WORK REQUEST: A faithful copy of the listing below is needed, one that contains no pictures.

### STORED DATA

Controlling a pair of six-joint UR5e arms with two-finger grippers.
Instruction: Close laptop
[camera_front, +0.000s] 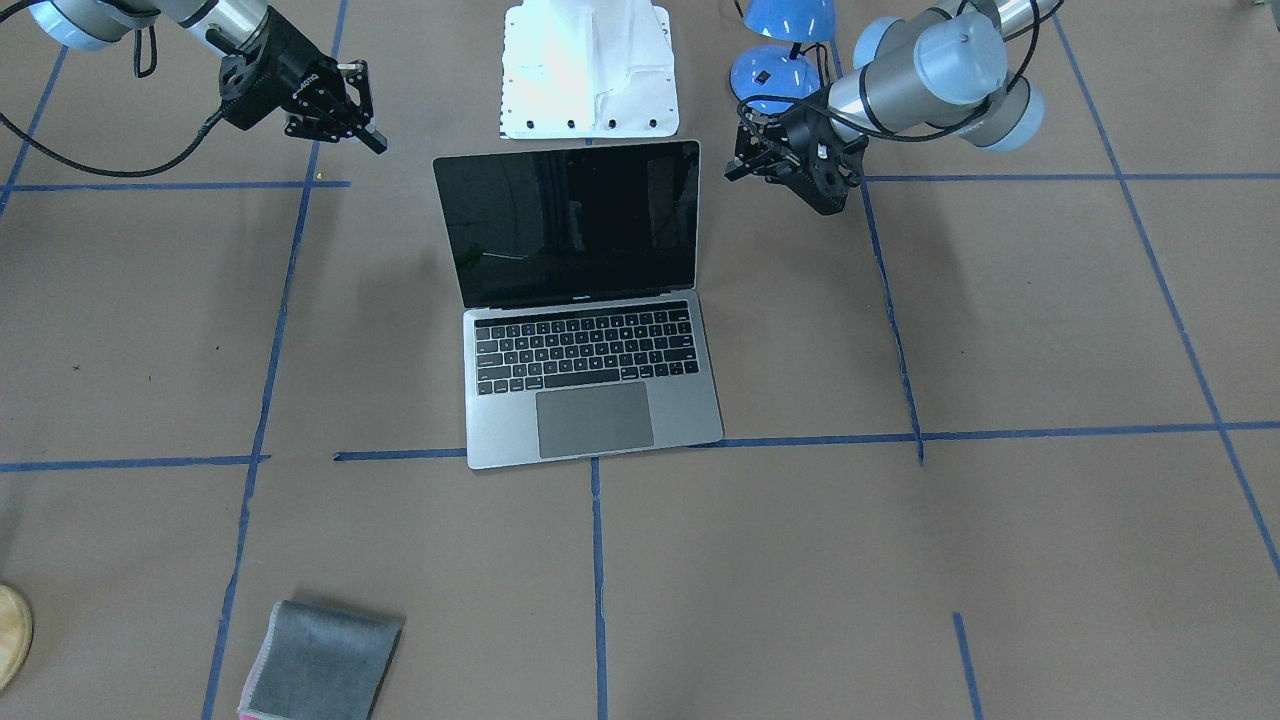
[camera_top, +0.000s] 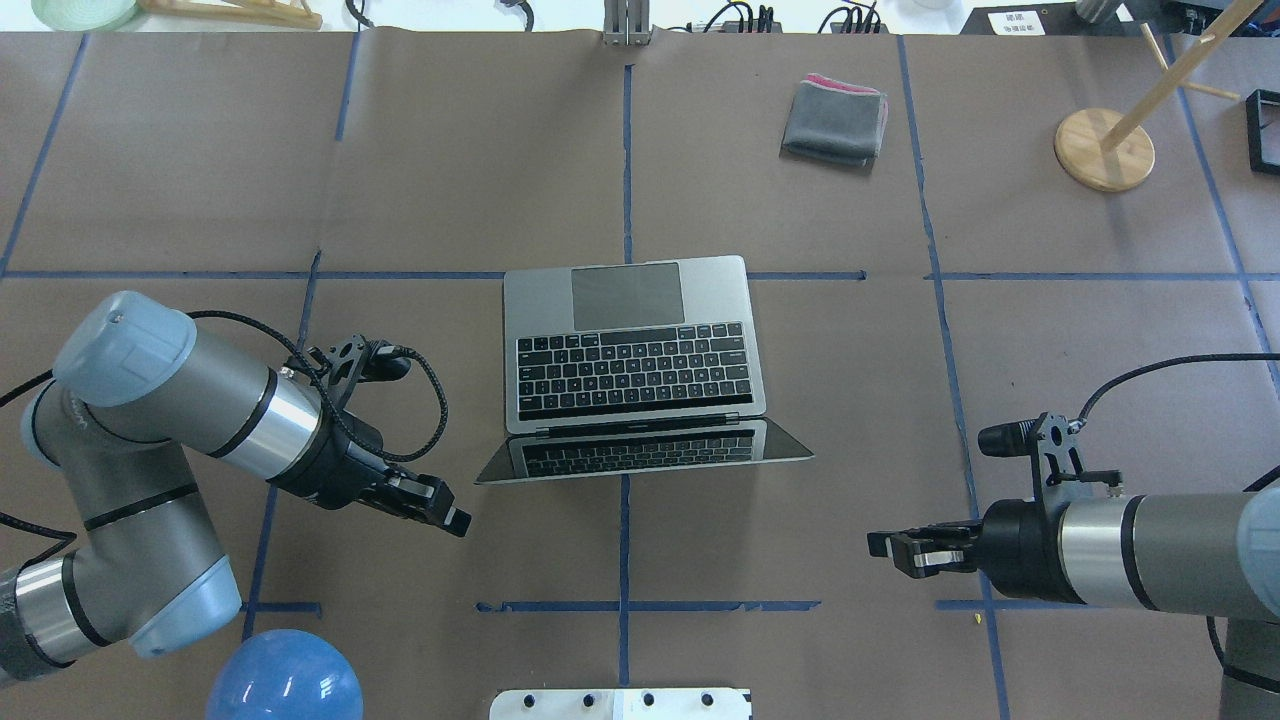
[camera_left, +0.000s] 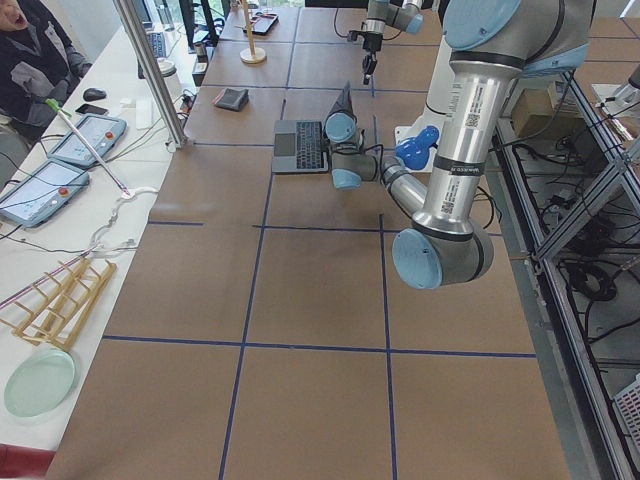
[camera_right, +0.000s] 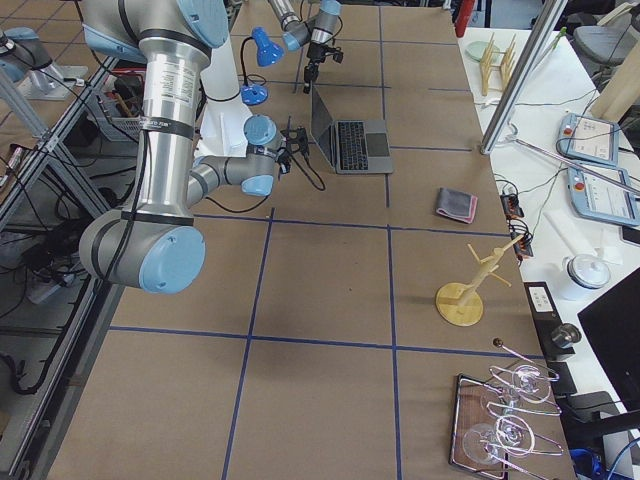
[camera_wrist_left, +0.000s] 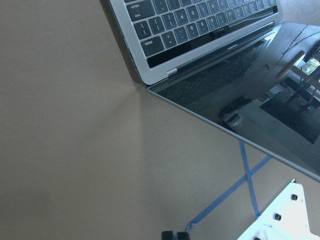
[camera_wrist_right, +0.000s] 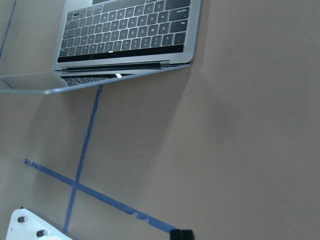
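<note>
Left end effector (camera_top: 452, 518) and right end effector (camera_top: 885, 547), both pinched together, are flanking the open laptop (camera_top: 633, 350); pushing low risks sliding it.

Bare table (camera_top: 850, 380) flanks the laptop (camera_top: 635, 350) (lid raised) either side.

The laptop (camera_front: 590, 350) sat open near the middle of the table (camera_front: 900, 560). It was slim grey metal, its base lying flat with the black keyboard and large trackpad facing up. Its glossy black screen was dark and leaned back past upright toward the robot's side. The front edge lay along a blue tape line (camera_front: 820, 440).
</note>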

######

REPLY TO THE TASK:
Controlling a pair of six-joint UR5e arms with two-finger grippers.
Instruction: Close laptop
[camera_front, +0.000s] 
[camera_top, +0.000s] 
[camera_left, +0.000s] 
[camera_right, +0.000s] 
[camera_wrist_left, +0.000s] 
[camera_wrist_right, +0.000s] 
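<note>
Left end effector (camera_top: 452, 518) and right end effector (camera_top: 885, 547), both pinched together, are flanking the open laptop (camera_top: 633, 350); pushing low risks sliding it.

Bare table (camera_top: 850, 380) flanks the laptop (camera_top: 635, 350) (lid raised) either side.

The laptop (camera_front: 590, 350) sat open near the middle of the table (camera_front: 900, 560). It was slim grey metal, its base lying flat with the black keyboard and large trackpad facing up. Its glossy black screen was dark and leaned back past upright toward the robot's side. The front edge lay along a blue tape line (camera_front: 820, 440).
</note>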

Nothing more remains to be added to the answer.